There is no dish better suited for dining in front of the fire than corned beef brisket. Most people eat this dish on St. Patrick’s Day, but try it with friends around the open hearth on any cold day.

1 (5-pound) beef brisket, trimmed
½ cup Kosher salt
1 tbsp allspice
1 tbsp dried thyme
¾ tbsp paprika
2 tbsps black peppercorns
3 bay leaves, crushed
1 pound peeled, sliced carrots
1 pound peeled, quartered turnips
2 pounds halved new potatoes
1 small cabbage

Place brisket in a large pan. Using a skewer or meat fork, pierce meat 25–30 times on each side. Rub each side of brisket evenly with salt. Rub meat with allspice then thyme and paprika. Place brisket in a 2-gallon plastic zipper bag. Add peppercorns and bay leaves to bag, then squeeze to remove excess air. Place bag on a baking sheet. On top of bag, place a second pan weighted with 2 bricks or similar objects.

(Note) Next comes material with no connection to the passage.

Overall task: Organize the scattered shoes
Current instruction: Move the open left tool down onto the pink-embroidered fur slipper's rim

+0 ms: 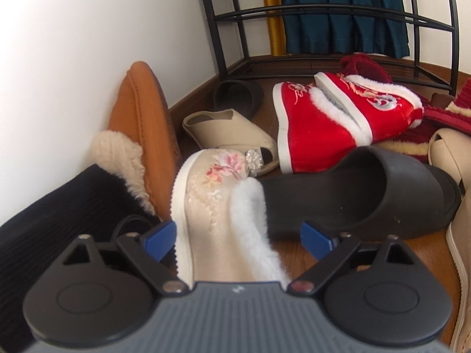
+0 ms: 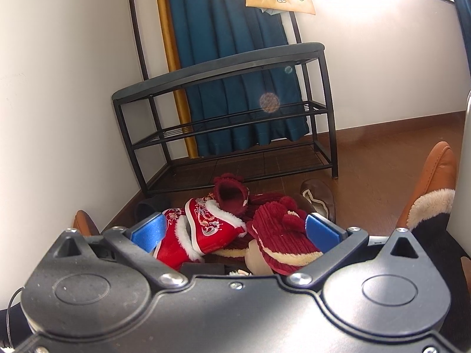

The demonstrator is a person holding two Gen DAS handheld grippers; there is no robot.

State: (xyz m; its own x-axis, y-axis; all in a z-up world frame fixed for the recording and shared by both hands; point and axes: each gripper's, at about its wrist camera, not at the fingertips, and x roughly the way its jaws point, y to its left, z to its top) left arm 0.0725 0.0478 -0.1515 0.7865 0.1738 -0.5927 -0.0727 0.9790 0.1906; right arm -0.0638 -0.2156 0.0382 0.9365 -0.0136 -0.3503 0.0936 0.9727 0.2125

Refrigerate brisket a minimum of 7 days, turning once each day. When ready to cook, preheat oven to 200°F. Remove brisket from bag and drain thoroughly. In a 2-gallon stock pot, place brisket and cover by 1-inch with cold water. Bring to a low boil, skimming impurities that rise to the surface. Cover pot and boil 2½ hours or until meat is tender at thickest part. Meat is fully cooked when muscle fibers begin to loosen, and a fork can be inserted easily. Remove brisket from pot and allow poaching liquid to simmer. Place brisket in a large baking pan with 1–2 cups of cooking liquid. Cover pan with foil and place in oven to keep warm. Add carrots, turnips and potatoes to poaching liquid and continue to simmer 10–12 minutes. Cut cabbage into 6 wedges, core and add to pot. Continue to simmer until cabbage is fork tender. When ready to serve, remove brisket from oven and slice across grain into ¼-inch pieces. Transfer sliced meat to large serving platter and surround with poached vegetables and a serving of cooking liquid.